Monitoring, detection, and response
Detection is as important as prevention. Add automated scans (cloud bucket scanners, GitHub secret scanning, web crawlers) to your Compliance Framework with a schedule (daily/weekly based on risk). Forward logs to a central log collector or SIEM: CloudTrail, S3 access logs, web server logs, and WAF logs. Create alert playbooks for high-severity findings (exposed bucket containing contract PDFs) that include immediate takedown steps (revoke public permissions, rotate keys, obtain forensic copies) and notification steps (inform contracting officer per FAR clause if FCI was exposed). Document an incident response runbook with roles defined for small teams (who revokes access, who notifies customers or contracting officers, who conducts root cause analysis).
Real-world small-business scenarios and remediation
Scenario 1: A marketing employee uploads a vendor contract PDF with pricing to a company Google Drive folder set to "Anyone with the link." Remediation: immediately switch the folder to restricted, remove the shared link, run a search for other similar files, redact or remove sensitive pages, notify the contracting officer if FCI was involved, and add a short training module for staff. Scenario 2: Developer pushes credentials to a public GitHub repo. Remediation: remove the secret from the commit history (git filter-repo or BFG), revoke and rotate exposed credentials, enable mandatory pre-commit hooks and secret scanning in CI, and make public repositories read-only for the main branch until the team follows the commit hygiene checklist.
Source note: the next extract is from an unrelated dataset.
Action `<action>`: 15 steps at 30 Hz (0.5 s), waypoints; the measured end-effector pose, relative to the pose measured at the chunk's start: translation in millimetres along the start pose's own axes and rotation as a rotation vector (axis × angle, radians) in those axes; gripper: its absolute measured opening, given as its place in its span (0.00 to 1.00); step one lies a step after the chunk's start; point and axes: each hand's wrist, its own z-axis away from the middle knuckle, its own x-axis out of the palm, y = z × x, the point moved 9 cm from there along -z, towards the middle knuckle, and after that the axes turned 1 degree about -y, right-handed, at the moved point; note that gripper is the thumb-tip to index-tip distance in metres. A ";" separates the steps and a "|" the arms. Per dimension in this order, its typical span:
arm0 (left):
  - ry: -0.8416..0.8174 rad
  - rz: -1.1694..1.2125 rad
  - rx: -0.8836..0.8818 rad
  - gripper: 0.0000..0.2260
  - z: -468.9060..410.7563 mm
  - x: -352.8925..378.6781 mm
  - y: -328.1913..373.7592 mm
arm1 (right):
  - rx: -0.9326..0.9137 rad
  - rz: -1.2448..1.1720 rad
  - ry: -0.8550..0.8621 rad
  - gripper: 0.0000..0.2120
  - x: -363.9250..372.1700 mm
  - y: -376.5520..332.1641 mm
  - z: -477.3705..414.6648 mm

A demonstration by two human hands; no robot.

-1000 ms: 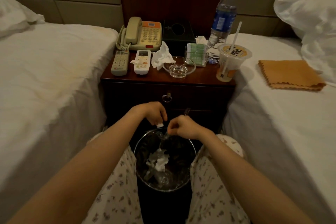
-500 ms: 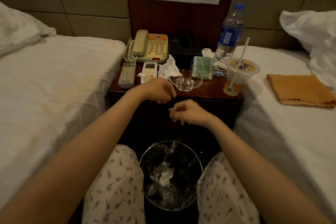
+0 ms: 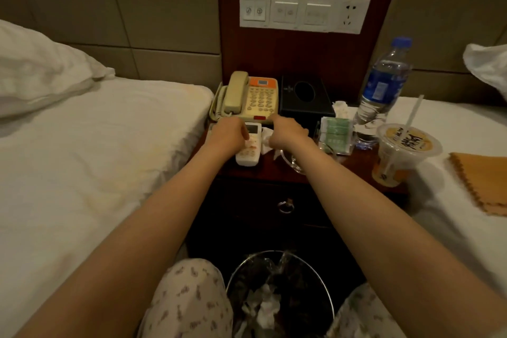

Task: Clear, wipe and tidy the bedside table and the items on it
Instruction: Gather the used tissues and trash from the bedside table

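Note:
The dark wooden bedside table [image 3: 274, 171] carries a beige telephone [image 3: 255, 99], a black tissue box [image 3: 304, 99], a white remote [image 3: 248, 155], a crumpled white tissue [image 3: 266, 141] and a glass ashtray [image 3: 295, 162]. My left hand [image 3: 227, 137] hangs over the top of the white remote with its fingers bent loosely downward. It covers most of a grey remote [image 3: 211, 127]. My right hand [image 3: 288, 134] is over the crumpled tissue and hides most of it. Whether its fingers hold the tissue is hidden.
A green packet holder [image 3: 336, 134], a water bottle [image 3: 384, 85] and a lidded drink cup with a straw [image 3: 403, 153] stand on the table's right side. An orange cloth [image 3: 482, 181] lies on the right bed. A lined bin [image 3: 277, 296] with crumpled paper sits between my knees.
Both hands rose from over the bin to the tabletop, the left over the remotes, the right over the tissue. The view tilted upward.

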 end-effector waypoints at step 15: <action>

Scenario 3: S3 bucket accidentally set to public-read exposing invoices. Remediation: enable S3 Block Public Access, set the bucket policy to deny public access, audit access logs to determine exposure window, rotate any keys and credentials found in exposed objects, and update your Compliance Framework to require automated bucket policy checks as part of CI/CD or cloud infra-as-code validation (e.g., terraform plan + checkov).
Compliance tips, best practices and risks of non-implementation
Best practices: automate as much as possible (prevention is scaleable), keep an up-to-date asset inventory, require documented exceptions with compensating controls, include compliance checks in procurement and vendor onboarding, and train non-technical staff quarterly on what not to publish. Use simple, low-cost tooling that works for small teams: Cloud provider built-ins (AWS Config rules, Azure Policy), free scanners (gitleaks, trufflehog), and automated redaction scripts. The risk of not implementing AC.L1-B.1.IV is significant: inadvertent exposure can lead to contract penalties, loss of future government work, reputational damage, and potential legal obligations to notify customers or contracting officers. Even if the information is not CUI, the contractor must show due care under FAR 52.204-21 to avoid audit findings or loss of eligibility.
Summary: Turn AC.L1-B.1.IV from a policy statement into a set of repeatable operations — inventory and classify public systems and content, default-block public exposure, automate pre-publish and detection controls, apply technical hardening (bucket policies, encryption, signed URLs), and document incident response and approval processes inside your Compliance Framework. For small businesses, prioritize low-cost automation, clear publishing approvals, and staff training so you can demonstrate to auditors and contracting officers that public systems are treated as hostile and FCI is actively controlled.